*Exercise description:* Repeat exactly the lines of the entries below from the one with "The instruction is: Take" through the one with "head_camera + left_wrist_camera", both ends included, and nothing else.

Top of Records to process

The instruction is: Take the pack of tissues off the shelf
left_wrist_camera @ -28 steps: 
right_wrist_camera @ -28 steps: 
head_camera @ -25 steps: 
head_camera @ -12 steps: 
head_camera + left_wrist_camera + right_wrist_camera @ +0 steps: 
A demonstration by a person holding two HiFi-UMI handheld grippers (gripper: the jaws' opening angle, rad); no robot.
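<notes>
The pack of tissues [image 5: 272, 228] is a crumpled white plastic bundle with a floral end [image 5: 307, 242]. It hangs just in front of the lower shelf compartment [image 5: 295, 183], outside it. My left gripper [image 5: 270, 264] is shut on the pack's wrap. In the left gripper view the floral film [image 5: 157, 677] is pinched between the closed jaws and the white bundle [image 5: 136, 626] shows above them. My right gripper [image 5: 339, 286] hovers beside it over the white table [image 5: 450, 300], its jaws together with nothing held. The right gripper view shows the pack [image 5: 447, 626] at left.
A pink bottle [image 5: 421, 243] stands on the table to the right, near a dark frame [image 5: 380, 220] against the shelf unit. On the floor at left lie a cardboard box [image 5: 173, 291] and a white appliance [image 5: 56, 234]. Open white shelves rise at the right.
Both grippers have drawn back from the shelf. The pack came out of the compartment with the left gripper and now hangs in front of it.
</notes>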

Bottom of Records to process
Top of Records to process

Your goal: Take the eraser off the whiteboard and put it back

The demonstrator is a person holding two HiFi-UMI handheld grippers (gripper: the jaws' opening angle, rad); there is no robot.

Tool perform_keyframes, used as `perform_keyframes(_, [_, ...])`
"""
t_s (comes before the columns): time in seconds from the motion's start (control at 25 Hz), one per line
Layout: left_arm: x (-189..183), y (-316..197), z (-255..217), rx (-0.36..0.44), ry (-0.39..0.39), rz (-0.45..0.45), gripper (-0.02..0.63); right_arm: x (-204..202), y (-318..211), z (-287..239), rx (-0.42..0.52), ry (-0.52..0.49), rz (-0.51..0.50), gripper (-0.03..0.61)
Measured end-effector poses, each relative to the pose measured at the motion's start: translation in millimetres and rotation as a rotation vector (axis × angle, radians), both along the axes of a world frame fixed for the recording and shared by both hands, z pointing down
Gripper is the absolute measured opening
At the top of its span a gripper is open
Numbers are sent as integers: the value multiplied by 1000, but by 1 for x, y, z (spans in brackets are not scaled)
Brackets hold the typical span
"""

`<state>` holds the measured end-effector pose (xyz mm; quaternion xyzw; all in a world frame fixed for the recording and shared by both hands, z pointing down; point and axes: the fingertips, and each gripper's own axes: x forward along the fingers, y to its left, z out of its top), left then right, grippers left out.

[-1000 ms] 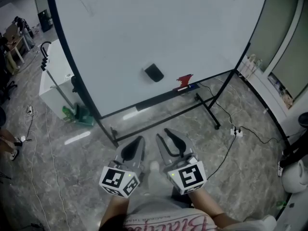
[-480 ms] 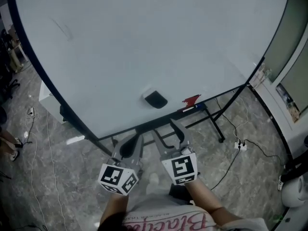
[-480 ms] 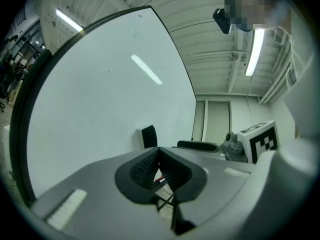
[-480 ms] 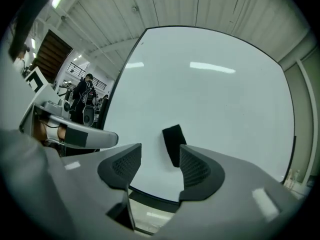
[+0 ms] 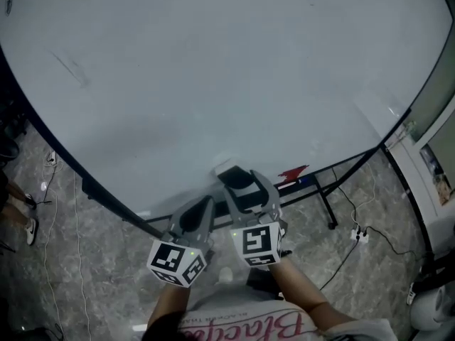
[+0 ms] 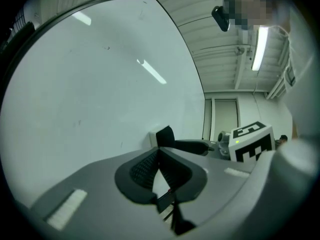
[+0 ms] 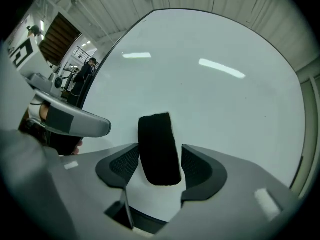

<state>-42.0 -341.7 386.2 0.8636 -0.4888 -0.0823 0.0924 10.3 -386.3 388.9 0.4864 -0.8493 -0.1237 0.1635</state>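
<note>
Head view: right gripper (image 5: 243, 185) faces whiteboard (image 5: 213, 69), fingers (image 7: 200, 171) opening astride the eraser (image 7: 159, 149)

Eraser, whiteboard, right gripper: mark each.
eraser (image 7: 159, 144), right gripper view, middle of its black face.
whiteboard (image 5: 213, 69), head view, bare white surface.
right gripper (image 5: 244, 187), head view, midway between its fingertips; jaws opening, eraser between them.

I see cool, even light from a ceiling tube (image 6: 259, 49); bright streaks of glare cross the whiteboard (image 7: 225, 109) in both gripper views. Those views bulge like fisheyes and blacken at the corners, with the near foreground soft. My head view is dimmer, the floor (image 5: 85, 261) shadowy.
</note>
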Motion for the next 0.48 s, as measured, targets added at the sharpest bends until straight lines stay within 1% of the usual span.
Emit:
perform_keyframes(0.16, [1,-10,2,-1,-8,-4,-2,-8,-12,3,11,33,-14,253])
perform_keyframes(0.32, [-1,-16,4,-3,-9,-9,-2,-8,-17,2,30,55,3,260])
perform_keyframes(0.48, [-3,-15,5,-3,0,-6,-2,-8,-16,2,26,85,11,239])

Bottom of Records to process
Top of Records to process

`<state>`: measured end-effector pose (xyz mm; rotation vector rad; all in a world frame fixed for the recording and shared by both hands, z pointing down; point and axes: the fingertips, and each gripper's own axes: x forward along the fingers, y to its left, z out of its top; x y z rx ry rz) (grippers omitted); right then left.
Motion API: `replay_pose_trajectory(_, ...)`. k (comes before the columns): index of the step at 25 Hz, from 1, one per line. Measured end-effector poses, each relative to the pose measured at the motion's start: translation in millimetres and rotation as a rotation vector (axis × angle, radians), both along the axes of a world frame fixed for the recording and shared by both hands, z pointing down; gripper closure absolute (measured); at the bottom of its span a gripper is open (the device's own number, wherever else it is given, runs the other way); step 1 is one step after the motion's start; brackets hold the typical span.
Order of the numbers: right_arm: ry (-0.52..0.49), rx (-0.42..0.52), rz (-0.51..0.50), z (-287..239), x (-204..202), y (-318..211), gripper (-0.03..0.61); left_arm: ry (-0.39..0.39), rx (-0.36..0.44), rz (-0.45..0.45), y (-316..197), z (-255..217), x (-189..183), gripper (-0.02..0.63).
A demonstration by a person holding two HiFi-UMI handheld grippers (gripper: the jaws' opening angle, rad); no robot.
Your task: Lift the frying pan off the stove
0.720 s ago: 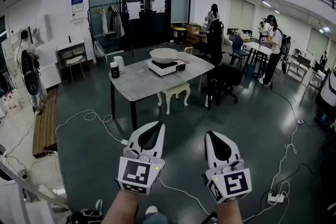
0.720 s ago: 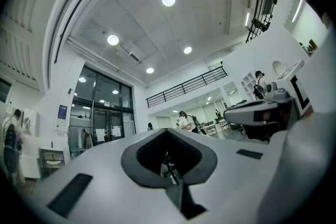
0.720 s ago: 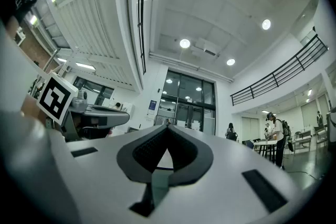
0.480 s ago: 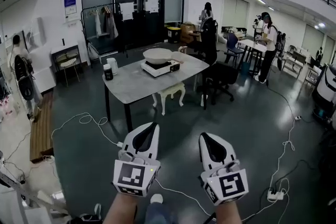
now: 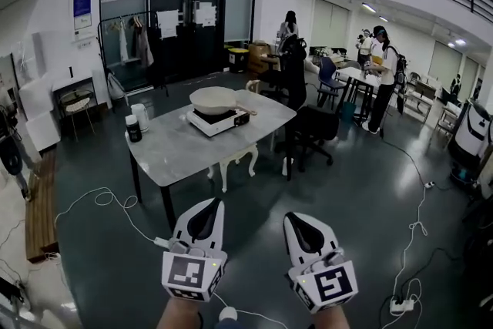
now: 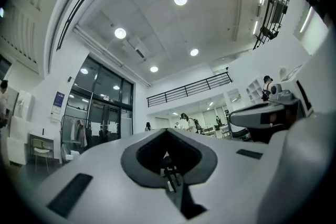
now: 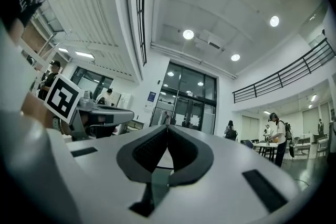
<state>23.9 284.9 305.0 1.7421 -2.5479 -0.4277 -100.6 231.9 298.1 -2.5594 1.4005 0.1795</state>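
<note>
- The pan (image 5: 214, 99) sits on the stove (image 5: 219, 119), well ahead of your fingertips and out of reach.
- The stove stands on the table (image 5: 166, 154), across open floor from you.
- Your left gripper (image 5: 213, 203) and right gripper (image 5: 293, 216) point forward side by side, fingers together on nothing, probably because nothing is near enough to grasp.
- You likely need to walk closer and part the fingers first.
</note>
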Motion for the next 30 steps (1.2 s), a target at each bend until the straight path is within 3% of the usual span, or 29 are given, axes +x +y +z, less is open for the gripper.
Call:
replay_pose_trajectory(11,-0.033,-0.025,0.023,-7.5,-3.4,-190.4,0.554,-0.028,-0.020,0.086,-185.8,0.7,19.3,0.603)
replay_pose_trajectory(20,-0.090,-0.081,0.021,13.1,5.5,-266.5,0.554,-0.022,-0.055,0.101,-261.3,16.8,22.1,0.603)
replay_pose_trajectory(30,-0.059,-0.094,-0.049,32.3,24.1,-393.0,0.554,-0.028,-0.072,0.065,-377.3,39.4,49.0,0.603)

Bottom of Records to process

*Solved exercise:*
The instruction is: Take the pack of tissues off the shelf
left_wrist_camera @ -28 steps: 
right_wrist_camera @ -28 steps: 
head_camera @ -25 steps: 
head_camera @ -12 steps: 
head_camera + left_wrist_camera + right_wrist_camera @ +0 steps: 

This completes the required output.